Wow! What year is that Datsun truck? Is that yours?


----------



## chicagodriver527

Prefer the back. But I've had a couple of cute girls hop in the front that I didn't mind. A real chatty blond last night. I should have asked for the number.


----------



## SteamFlyer82

Back seat all the way. I have about 130 trips under my belt, "NuBee", and I feel more comfortable when they're in the back seat than up front with me.


----------



## dlmangum

DNicole said:


> Uber is still fairly new for our area so a lot of pax asks and I always say to go ahead and sit up front. They are definitely a lot more talkative and I've noticed a trend that tippers tend to sit up front but that could go along with being talkative as well. Now if I get one of those passengers that smell like they haven't showered in a week I prefer them to sit in the back.

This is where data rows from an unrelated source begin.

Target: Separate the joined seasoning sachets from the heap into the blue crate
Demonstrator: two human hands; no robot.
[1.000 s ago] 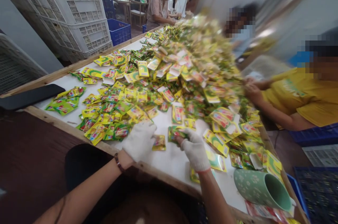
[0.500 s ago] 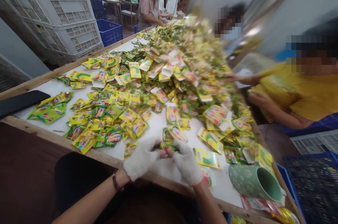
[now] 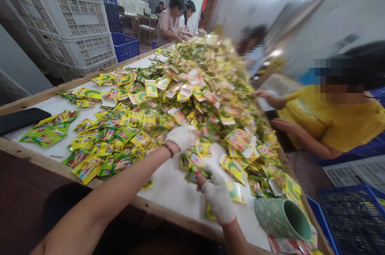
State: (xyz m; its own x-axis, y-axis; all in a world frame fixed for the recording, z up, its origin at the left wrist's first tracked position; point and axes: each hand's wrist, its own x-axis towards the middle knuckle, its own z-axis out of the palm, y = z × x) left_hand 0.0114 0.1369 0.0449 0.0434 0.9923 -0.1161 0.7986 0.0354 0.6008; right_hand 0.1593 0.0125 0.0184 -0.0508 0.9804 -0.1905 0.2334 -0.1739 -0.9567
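Observation:
My left hand point(image 3: 181, 138), in a white glove with bare fingertips, is stretched forward over the near edge of the heap of small yellow and green packets point(image 3: 144, 118). Its fingers are blurred against the heap, so their grip cannot be made out. Closer to me, my right hand point(image 3: 219, 197), gloved the same way, pinches a small green packet point(image 3: 192, 175) between thumb and fingers above the white tabletop point(image 3: 171, 191). Yellow card boxes point(image 3: 234, 168) lie just beyond and beside the right hand.
A green flowered cup point(image 3: 282, 217) lies on its side at the near right. A black phone point(image 3: 24, 120) rests at the left edge. White crates point(image 3: 81, 18) stand stacked at left. A person in a yellow shirt point(image 3: 333, 118) sits at right; others work at the far end.
My left hand has left the right hand and reached forward to the heap. My right hand stays near the front with the green packet. The view has tilted up slightly.

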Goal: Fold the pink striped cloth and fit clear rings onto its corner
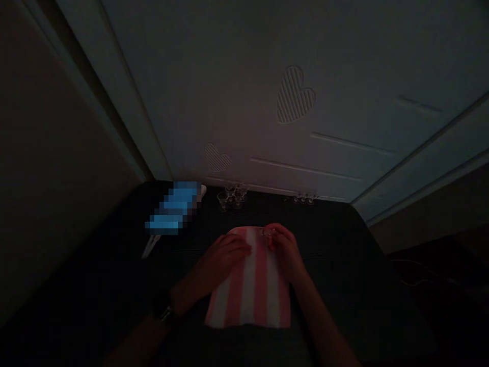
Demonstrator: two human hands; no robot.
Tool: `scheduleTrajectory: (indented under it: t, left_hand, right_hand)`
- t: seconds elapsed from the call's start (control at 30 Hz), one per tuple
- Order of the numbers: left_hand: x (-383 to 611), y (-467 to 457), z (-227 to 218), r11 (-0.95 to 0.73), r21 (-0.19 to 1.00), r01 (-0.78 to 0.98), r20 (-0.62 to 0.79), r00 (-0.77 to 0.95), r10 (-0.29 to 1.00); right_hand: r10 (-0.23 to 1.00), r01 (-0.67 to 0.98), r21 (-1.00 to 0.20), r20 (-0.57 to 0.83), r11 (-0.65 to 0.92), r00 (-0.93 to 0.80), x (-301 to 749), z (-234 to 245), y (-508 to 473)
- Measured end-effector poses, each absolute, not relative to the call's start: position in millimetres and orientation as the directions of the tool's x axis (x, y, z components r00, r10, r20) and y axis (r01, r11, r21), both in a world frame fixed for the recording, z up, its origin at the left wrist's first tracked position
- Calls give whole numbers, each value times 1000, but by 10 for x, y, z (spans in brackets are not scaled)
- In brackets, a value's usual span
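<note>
A pink-and-white striped cloth (254, 290) lies on a dark table (344, 265) in very dim light. My left hand (225, 255) rests on the cloth's left upper part with fingers curled over the fabric. Beside it, my right hand (282, 247) sits at the cloth's upper right corner, fingers pinched around a small clear glass object (268, 232). A dark watch (164, 311) is on my left wrist.
Several small clear glasses (232, 196) stand in a cluster at the table's far edge, with a few more glasses (304, 198) to the right. A glowing blue pixelated screen (173, 209) lies at the far left. A white panelled wall with heart shapes (294, 97) rises behind.
</note>
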State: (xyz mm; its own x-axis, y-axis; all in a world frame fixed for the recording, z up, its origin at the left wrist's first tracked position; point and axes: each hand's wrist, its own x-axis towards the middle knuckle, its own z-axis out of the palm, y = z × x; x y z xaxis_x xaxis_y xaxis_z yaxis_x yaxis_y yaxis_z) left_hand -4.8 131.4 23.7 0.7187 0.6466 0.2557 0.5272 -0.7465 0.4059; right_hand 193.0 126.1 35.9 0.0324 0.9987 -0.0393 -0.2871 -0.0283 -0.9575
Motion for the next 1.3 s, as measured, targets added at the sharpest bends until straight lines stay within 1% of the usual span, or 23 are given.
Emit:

I was told we're not allowed to take tips. True or False.


----------



## elelegido

Front seat/back seat... if it were up to me I'd have them get in the trunk.


----------



## IckyDoody

command3r said:


> Front seat passengers get an automatic 3 stars, 1 if they're annoying


Why the hell would you punish someone for being raised right. What planet are you from that you think that treating someone in a service position like a normal human being is somehow a bad thing.

You respect the Kardashians, am I right?


----------



## Realityshark

MikesUber said:


> It's unprofessional


There is nothing professional about being an Uber driver.


----------



## TRW

Generally the Pax that want to sit up front seem to be friendlier and more likely to tip.
All my driving is week day mornings, 90% of my Pax are lawyer, Dr and bankers.


----------



## Hunt to Eat

dlmangum said:


> I was told we're not allowed to take tips. True or False.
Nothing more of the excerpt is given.